BackgroundFactor - Sampling size for the background portion of the image. The higher the number, the larger the size of the image blocks used for averaging which will result in a reduction in size but also quality. The default value is 3.

DotMatrix - Set this to True to improve recognition of dot-matrix fonts. The default value is False. If set to true for non-dot-matrix fonts then the recognition can be poor.

ForegroundFactor - Sampling size for the foreground portion of the image. The higher the number, the larger the size of the image blocks used for averaging which will result in a reduction in size but also quality. The default value is 3.

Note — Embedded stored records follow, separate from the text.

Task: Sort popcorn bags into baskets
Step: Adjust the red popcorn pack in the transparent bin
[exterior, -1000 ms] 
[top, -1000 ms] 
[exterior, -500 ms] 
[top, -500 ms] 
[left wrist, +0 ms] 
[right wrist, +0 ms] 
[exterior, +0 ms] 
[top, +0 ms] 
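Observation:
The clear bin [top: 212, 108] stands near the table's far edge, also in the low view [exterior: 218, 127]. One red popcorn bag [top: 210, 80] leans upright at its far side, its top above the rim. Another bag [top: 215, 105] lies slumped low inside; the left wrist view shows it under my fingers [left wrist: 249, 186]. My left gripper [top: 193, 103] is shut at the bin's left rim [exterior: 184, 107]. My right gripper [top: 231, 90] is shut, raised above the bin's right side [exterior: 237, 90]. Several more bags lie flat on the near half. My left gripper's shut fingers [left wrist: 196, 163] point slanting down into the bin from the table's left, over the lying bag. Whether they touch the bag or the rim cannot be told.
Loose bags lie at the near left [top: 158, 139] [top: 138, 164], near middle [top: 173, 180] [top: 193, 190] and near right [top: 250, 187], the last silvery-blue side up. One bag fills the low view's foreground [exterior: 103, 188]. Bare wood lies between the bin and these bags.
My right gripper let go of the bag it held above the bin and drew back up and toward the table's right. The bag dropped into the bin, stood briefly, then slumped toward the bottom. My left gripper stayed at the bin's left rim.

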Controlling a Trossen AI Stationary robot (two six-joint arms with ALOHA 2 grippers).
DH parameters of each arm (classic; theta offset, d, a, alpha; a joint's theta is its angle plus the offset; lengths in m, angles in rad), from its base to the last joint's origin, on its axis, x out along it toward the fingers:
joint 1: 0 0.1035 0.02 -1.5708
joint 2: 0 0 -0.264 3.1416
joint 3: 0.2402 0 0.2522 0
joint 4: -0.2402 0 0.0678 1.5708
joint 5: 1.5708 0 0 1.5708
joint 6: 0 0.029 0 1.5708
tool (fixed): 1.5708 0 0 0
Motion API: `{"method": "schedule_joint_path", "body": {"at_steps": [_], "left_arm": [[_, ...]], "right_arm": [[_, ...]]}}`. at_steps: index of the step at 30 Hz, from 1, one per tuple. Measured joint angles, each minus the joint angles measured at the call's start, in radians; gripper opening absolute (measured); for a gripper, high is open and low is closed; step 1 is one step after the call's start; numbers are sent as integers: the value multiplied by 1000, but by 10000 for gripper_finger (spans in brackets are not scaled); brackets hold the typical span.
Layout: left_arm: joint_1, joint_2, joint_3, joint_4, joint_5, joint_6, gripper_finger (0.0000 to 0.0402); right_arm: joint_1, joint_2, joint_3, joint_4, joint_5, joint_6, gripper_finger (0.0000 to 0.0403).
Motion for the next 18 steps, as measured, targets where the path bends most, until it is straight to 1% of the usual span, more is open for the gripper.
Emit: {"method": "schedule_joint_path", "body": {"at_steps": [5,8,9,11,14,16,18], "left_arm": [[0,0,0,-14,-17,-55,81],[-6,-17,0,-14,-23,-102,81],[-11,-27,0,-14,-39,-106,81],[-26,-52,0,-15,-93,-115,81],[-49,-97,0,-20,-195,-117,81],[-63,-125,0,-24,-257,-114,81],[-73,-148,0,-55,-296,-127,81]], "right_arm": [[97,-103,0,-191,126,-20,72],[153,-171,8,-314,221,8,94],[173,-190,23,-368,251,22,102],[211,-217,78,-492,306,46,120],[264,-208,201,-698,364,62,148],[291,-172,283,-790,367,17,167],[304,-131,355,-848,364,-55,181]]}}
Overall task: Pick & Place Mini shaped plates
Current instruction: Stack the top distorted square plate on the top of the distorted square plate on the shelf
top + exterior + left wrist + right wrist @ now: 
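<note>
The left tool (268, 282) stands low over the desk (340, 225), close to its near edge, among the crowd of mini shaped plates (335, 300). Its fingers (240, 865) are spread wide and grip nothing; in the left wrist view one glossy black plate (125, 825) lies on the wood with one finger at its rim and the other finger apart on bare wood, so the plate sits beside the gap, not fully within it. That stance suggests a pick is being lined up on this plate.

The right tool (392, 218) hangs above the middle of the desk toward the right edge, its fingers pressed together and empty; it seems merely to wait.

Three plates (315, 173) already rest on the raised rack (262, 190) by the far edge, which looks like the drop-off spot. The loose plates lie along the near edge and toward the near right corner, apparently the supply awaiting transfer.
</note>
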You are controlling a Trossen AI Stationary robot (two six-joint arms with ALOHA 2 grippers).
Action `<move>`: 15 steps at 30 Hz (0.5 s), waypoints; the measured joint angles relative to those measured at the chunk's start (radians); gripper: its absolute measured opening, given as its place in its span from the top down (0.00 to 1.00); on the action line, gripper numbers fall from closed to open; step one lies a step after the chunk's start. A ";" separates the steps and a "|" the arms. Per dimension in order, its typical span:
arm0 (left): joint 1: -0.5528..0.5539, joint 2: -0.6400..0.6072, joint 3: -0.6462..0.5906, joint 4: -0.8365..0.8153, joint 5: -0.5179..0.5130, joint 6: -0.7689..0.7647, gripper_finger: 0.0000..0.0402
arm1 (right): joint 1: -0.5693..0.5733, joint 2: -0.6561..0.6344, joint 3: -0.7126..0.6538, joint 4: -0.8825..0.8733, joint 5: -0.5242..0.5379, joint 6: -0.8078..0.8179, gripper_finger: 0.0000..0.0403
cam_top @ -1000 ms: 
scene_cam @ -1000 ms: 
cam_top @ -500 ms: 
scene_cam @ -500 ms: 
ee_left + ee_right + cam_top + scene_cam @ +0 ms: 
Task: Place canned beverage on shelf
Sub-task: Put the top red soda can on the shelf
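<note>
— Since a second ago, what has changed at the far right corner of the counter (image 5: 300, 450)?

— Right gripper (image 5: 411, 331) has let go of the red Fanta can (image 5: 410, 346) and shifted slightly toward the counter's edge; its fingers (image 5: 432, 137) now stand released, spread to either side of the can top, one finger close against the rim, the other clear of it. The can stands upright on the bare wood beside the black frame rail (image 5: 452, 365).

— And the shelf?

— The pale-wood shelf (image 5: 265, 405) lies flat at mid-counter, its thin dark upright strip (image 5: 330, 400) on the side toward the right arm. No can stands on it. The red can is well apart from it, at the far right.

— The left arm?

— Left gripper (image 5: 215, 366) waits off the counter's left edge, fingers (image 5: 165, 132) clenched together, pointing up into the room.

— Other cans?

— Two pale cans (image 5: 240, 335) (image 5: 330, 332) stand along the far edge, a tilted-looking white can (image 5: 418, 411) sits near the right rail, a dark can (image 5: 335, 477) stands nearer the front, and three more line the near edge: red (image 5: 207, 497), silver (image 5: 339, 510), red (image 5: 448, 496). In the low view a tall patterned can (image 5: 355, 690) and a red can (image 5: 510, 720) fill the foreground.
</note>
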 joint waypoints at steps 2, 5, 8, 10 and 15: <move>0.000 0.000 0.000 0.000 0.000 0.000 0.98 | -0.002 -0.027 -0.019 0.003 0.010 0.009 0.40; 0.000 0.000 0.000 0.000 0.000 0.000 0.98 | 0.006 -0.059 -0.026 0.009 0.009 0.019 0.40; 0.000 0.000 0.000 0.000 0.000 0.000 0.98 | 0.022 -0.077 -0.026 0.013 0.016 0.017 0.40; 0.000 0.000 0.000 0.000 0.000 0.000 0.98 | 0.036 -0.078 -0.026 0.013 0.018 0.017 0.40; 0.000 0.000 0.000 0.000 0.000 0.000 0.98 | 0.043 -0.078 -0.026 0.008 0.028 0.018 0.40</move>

Jbig2EncFlags – These are the flags that will be passed to the application used to generate JBIG2 versions of images used in PDF generation (assuming this compression is enabled). Options are as follows:

-b <basename>: output file root name when using symbol coding

-d --duplicate-line-removal: use TPGD in generic region coder

-p --pdf: produce PDF ready data

-s --symbol-mode: use text region, not generic coder

-t <threshold>: set classification threshold for symbol coder (def: 0.85)

-T <bw threshold>: set 1 bpp threshold (def: 188)

-r --refine: use refinement (requires -s: lossless)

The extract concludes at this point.